Ciała 46 osób w ciężarówce w San Antonio. "Przerażająca ludzka tragedia"
Do tragedii doszło w poniedziałek w San Antonio w Teksasie. Lokalna radna miejska Adriana Rocha Garcia określiła zmarłych i poszkodowanych jako "imigrantów", ale policja ustala szczegóły sprawy.
Kilkadziesiąt osób zamkniętych w ciężarówce
Jak podaje CNN, około godziny szóstej wieczorem służby otrzymały informację o ciężarówce od pracownika budowy, na przedmieściach San Antonio. Mężczyzna usłyszał z wnętrza naczepy pojazdu wołanie o pomoc i przez otwarte drzwi zobaczył kilkadziesiąt ciał zmarłych osób.
Po przybyciu na miejsce, służby potwierdziły, że w środku znajdują się ciała 46 osób – kobiet i mężczyzn, którzy zmarli z powodu wyczerpania i w efekcie udaru cieplnego. Do szpitala trafiło kolejny 16 osób, w tym dzieci.

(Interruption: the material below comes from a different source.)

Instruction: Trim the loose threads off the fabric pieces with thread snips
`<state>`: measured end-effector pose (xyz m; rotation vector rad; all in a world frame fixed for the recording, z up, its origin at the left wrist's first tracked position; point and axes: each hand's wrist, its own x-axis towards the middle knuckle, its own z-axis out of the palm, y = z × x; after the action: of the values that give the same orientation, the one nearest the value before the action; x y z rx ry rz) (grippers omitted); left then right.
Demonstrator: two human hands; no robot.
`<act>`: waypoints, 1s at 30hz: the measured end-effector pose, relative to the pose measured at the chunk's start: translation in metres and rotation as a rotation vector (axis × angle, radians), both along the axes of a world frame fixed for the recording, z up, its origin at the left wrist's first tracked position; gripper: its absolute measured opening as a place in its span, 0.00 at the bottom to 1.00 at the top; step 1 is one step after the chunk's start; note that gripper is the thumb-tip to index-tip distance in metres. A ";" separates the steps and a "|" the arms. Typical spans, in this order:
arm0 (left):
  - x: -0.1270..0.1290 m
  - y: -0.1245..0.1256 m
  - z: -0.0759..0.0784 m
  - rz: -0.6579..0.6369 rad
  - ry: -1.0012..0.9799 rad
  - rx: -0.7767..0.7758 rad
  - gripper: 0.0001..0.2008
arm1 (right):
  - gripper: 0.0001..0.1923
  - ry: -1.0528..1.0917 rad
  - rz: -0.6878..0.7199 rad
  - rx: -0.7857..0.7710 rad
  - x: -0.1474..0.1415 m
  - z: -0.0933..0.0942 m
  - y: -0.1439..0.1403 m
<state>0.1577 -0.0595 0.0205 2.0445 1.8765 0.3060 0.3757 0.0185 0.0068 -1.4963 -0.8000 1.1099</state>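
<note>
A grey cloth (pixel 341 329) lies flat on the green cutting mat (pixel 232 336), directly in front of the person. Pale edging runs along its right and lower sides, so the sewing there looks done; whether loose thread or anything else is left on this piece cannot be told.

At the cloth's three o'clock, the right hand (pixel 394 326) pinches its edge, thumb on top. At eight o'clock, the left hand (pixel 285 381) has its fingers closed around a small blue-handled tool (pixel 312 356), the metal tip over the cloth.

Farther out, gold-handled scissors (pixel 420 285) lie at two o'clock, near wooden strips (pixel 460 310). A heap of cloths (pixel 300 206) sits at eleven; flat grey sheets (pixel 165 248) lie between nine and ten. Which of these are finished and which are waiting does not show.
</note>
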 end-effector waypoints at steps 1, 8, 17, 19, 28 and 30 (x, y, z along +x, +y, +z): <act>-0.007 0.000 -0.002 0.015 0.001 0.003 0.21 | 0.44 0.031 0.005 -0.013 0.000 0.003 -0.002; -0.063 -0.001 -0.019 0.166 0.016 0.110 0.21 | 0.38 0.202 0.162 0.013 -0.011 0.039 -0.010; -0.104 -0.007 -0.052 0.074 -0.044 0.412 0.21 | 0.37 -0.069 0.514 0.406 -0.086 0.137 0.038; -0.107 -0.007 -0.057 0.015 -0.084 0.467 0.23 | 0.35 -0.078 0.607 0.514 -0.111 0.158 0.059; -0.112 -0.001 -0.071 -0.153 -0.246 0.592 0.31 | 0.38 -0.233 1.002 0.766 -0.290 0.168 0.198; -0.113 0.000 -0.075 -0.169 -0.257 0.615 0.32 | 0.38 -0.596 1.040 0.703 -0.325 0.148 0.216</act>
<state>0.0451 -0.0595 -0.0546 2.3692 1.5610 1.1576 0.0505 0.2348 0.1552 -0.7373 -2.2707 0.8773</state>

Komendant straży pożarnej w San Antonio Charles Hood poinformował, że w naczepie nie było klimatyzacji, a uwięzieni w niej ludzie nie mieli dostępu do wody.
Śledztwo ws. przewozu imigrantów
Służby podejrzewają, że zmarli to nielegalni imigranci, którzy chcieli dostać się z Meksyku do USA. San Antonio znajduje się około 250 kilometrów od granicy amerykańsko-meksykańskiej i leży na szlaku przemytników ludzi.
Służby badają skąd pochodziły osoby, które nie przeżyły podróży.
CNN podaje też, że policja zatrzymała trzy osoby, jednak nie wiadomo jaki jest ich związek z tą sprawą.
Burmistrz San Antonio Ron Nirenberg nazwał odkrycie ciał "przerażającą ludzką tragedią". – Te 46 osób miało rodziny i prawdopodobnie próbowali znaleźć lepsze życie (…) Mamy nadzieję, że osoby odpowiedzialne za narażenie tych ludzi na tak nieludzkie warunki będą ścigane i ukarane z pełną surowością prawa – podkreślił polityk.